(Source data Opens)
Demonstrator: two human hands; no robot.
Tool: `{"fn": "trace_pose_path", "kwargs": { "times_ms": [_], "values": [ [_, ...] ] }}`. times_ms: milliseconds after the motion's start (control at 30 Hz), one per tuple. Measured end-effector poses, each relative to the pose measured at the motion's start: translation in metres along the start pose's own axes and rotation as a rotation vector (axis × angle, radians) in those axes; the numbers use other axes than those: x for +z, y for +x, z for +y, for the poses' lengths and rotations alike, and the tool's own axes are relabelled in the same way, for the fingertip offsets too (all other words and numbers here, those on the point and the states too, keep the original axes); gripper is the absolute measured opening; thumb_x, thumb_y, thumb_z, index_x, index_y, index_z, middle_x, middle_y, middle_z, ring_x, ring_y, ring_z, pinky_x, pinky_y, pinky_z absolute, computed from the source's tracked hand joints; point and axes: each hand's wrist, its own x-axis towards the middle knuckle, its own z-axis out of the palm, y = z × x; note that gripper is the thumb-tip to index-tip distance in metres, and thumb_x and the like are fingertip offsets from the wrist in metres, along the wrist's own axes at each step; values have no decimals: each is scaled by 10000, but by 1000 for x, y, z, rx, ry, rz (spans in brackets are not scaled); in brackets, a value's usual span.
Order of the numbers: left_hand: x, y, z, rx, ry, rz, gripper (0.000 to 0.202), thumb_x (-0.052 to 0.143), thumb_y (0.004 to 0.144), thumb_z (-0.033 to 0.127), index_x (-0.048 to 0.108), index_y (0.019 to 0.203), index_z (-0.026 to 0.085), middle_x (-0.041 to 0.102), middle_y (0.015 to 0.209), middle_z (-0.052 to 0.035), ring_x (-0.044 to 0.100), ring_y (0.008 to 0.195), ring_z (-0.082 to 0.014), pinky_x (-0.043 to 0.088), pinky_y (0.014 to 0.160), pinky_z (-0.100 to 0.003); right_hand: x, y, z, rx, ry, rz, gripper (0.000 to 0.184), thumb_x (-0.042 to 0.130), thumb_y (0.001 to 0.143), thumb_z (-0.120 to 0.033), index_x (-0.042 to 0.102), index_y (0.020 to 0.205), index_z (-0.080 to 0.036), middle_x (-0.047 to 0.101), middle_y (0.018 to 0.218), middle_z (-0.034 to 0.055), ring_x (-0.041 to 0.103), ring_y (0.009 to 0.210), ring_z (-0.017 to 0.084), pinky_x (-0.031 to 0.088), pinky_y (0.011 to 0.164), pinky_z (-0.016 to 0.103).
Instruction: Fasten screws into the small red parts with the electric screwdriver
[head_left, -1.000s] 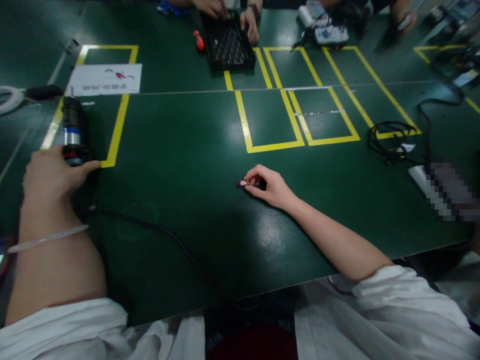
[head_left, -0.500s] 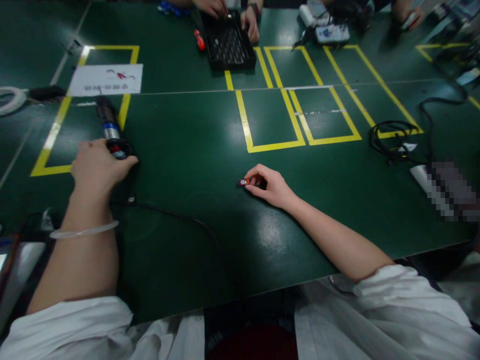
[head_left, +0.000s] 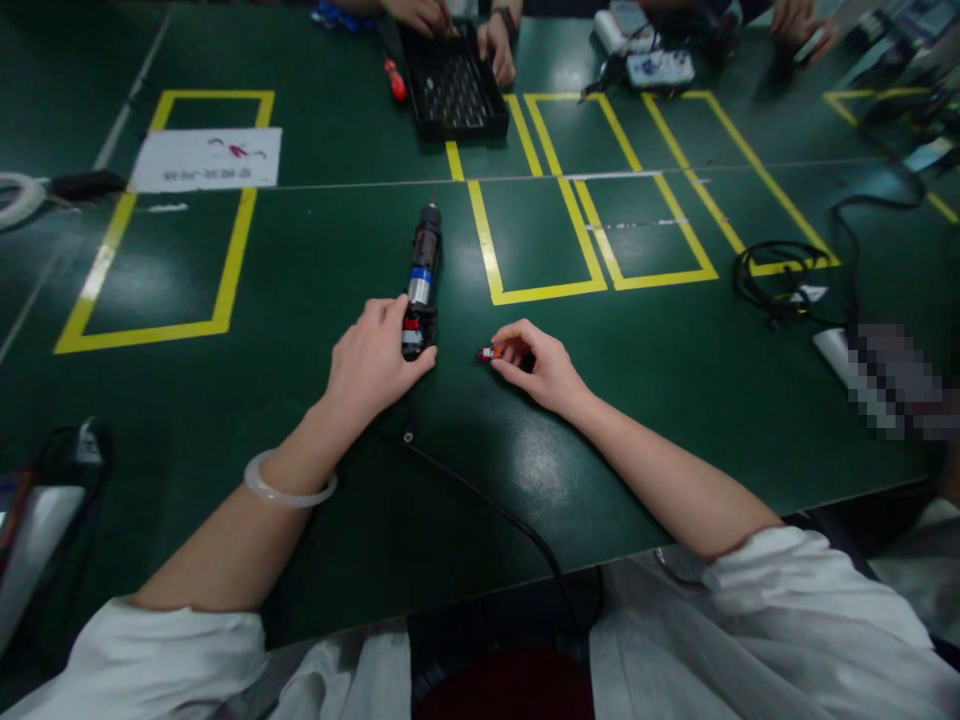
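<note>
My left hand (head_left: 375, 355) is closed around the rear end of a black electric screwdriver (head_left: 423, 270) with a silver and blue band. Its thin bit points away from me, and a black cord (head_left: 480, 492) trails from its rear toward the table's front edge. To its right, my right hand (head_left: 541, 365) rests on the green table (head_left: 480, 520) and pinches a small red, white and orange part (head_left: 489, 353) between thumb and fingertips. That part is too small for its kind to show.
Across the table a co-worker's hands (head_left: 495, 48) work at a black tray (head_left: 465, 128), with a red-handled tool (head_left: 395, 80) beside it. A white paper sheet (head_left: 206, 160) lies over yellow tape outlines. A coiled black cable (head_left: 772, 270) is at the right.
My left hand has carried the screwdriver rightward from the left tape outline to near my right hand, its cord dragging along. My right hand has barely moved and keeps its pinch.
</note>
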Motion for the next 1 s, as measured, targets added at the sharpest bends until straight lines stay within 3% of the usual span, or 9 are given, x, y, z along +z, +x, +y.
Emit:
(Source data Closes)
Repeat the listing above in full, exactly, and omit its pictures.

Task response:
Demonstrator: two human hands; no robot.
Tool: `{"fn": "trace_pose_path", "kwargs": { "times_ms": [_], "values": [ [_, ...] ] }}`. times_ms: milliseconds after the motion's start (control at 30 Hz), one per tuple. Measured end-effector poses, each relative to the pose measured at the motion's start: translation in metres along the start pose's own axes and rotation as a rotation vector (axis × angle, radians) in those axes; the numbers use other axes than those: x for +z, y for +x, z for +y, for the poses' lengths and rotations alike, and the tool's own axes are relabelled in the same way, for the fingertip offsets too (all other words and numbers here, those on the point and the states too, keep the original axes); gripper is the absolute measured opening; thumb_x, thumb_y, thumb_z, index_x, index_y, index_z, middle_x, middle_y, middle_z, ring_x, ring_y, ring_z, pinky_x, pinky_y, pinky_z absolute, computed from the source's tracked hand joints; point and axes: each hand's wrist, its own x-axis towards the middle knuckle, its own z-axis out of the palm, y = z × x; note that gripper is the thumb-tip to index-tip distance in metres, and thumb_x and the like are fingertip offsets from the wrist in metres, along the wrist's own axes at each step; values have no decimals: each is scaled by 10000, but by 1000 for x, y, z, rx, ry, rz (spans in brackets are not scaled); in brackets, a value's usual span.
Order of the numbers: left_hand: x, y, z, rx, ry, rz, gripper (0.000 to 0.202), thumb_x (-0.052 to 0.143), thumb_y (0.004 to 0.144), thumb_z (-0.033 to 0.127), index_x (-0.048 to 0.108), index_y (0.019 to 0.203), index_z (-0.026 to 0.085), middle_x (-0.041 to 0.102), middle_y (0.015 to 0.209), middle_z (-0.052 to 0.035), ring_x (-0.044 to 0.100), ring_y (0.008 to 0.195), ring_z (-0.082 to 0.014), pinky_x (-0.043 to 0.088), pinky_y (0.014 to 0.160), pinky_z (-0.100 to 0.003); right_hand: x, y, z, rx, ry, rz, gripper (0.000 to 0.184), thumb_x (-0.042 to 0.130), thumb_y (0.001 to 0.143), thumb_z (-0.120 to 0.033), index_x (-0.042 to 0.102), index_y (0.020 to 0.205), index_z (-0.080 to 0.036), middle_x (-0.047 to 0.101), middle_y (0.018 to 0.218), middle_z (-0.034 to 0.055), ring_x (-0.041 to 0.103), ring_y (0.009 to 0.210), ring_z (-0.017 to 0.084), pinky_x (-0.031 to 0.088), pinky_y (0.011 to 0.164), pinky_z (-0.016 to 0.103).
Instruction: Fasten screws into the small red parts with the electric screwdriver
[head_left, -1.000s] 
[head_left, -0.500s] 
[head_left, +0.000s] 
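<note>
My left hand (head_left: 375, 355) is closed around the rear end of a black electric screwdriver (head_left: 423, 270) with a silver and blue band. Its thin bit points away from me, and a black cord (head_left: 480, 492) trails from its rear toward the table's front edge. To its right, my right hand (head_left: 541, 365) rests on the green table (head_left: 480, 520) and pinches a small red, white and orange part (head_left: 489, 353) between thumb and fingertips. That part is too small for its kind to show.
Across the table a co-worker's hands (head_left: 495, 48) work at a black tray (head_left: 465, 128), with a red-handled tool (head_left: 395, 80) beside it. A white paper sheet (head_left: 206, 160) lies over yellow tape outlines. A coiled black cable (head_left: 772, 270) is at the right.
My left hand has carried the screwdriver rightward from the left tape outline to near my right hand, its cord dragging along. My right hand has barely moved and keeps its pinch.
</note>
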Motion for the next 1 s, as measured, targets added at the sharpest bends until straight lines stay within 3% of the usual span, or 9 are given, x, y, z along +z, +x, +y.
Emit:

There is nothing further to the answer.